Data supplied

----

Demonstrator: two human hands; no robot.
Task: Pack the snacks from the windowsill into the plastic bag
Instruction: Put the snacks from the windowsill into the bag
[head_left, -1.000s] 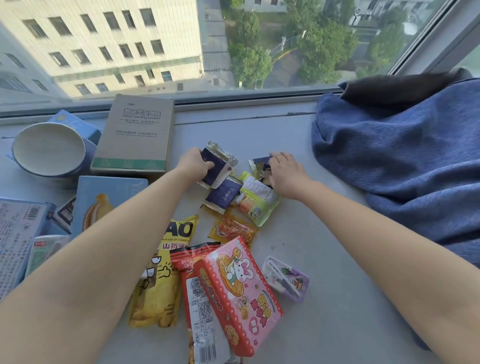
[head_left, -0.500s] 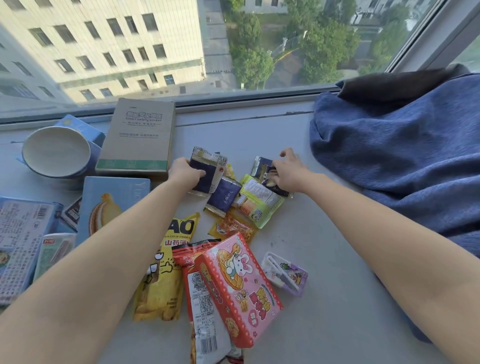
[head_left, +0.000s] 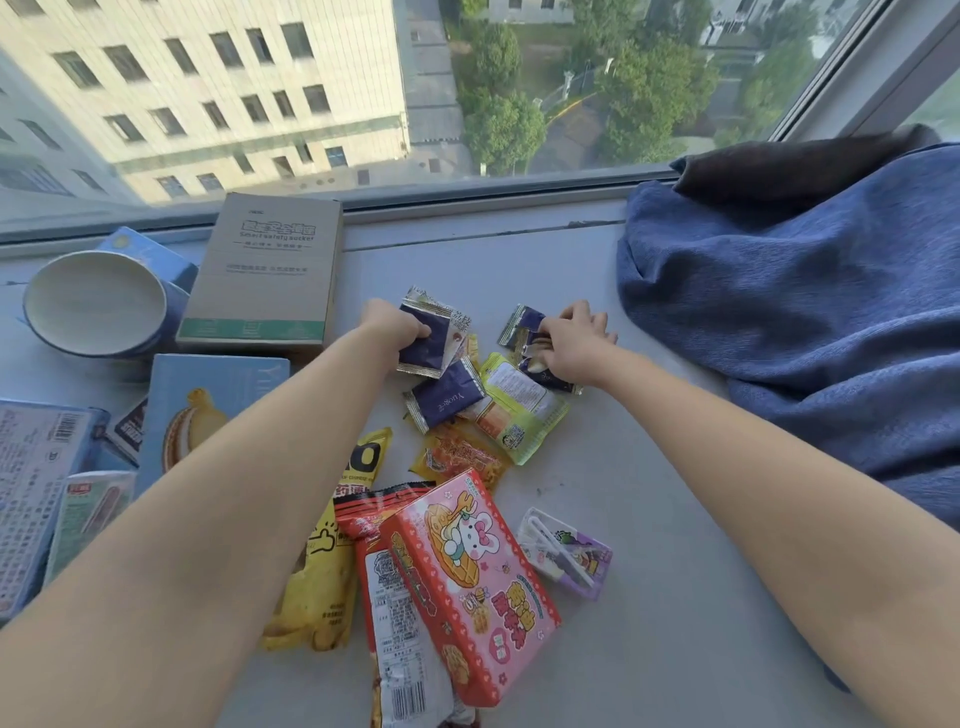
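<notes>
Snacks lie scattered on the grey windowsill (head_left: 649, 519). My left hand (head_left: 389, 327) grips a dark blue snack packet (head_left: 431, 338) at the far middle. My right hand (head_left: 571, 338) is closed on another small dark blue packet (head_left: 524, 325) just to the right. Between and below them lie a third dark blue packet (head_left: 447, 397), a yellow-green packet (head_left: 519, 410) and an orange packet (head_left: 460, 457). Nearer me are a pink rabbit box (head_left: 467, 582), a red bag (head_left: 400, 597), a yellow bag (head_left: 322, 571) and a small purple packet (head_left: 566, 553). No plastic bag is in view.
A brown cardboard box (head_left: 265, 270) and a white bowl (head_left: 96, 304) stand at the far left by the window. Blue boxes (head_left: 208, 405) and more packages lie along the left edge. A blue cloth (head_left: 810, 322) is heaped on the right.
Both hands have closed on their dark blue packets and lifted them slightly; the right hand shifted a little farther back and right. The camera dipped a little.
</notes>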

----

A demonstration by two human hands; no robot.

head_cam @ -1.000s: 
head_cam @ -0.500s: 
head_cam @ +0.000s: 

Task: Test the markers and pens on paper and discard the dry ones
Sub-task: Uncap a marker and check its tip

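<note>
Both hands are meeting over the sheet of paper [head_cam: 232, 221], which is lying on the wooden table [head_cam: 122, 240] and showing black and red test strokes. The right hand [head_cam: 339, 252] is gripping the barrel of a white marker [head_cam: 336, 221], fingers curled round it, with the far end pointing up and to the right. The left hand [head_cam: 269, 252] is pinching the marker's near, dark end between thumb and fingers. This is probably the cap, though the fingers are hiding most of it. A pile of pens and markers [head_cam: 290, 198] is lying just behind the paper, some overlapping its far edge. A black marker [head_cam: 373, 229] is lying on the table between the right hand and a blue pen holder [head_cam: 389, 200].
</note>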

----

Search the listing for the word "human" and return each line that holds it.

Solution
Demonstrator: two human hands; no robot.
A demonstration by two human hands; no robot.

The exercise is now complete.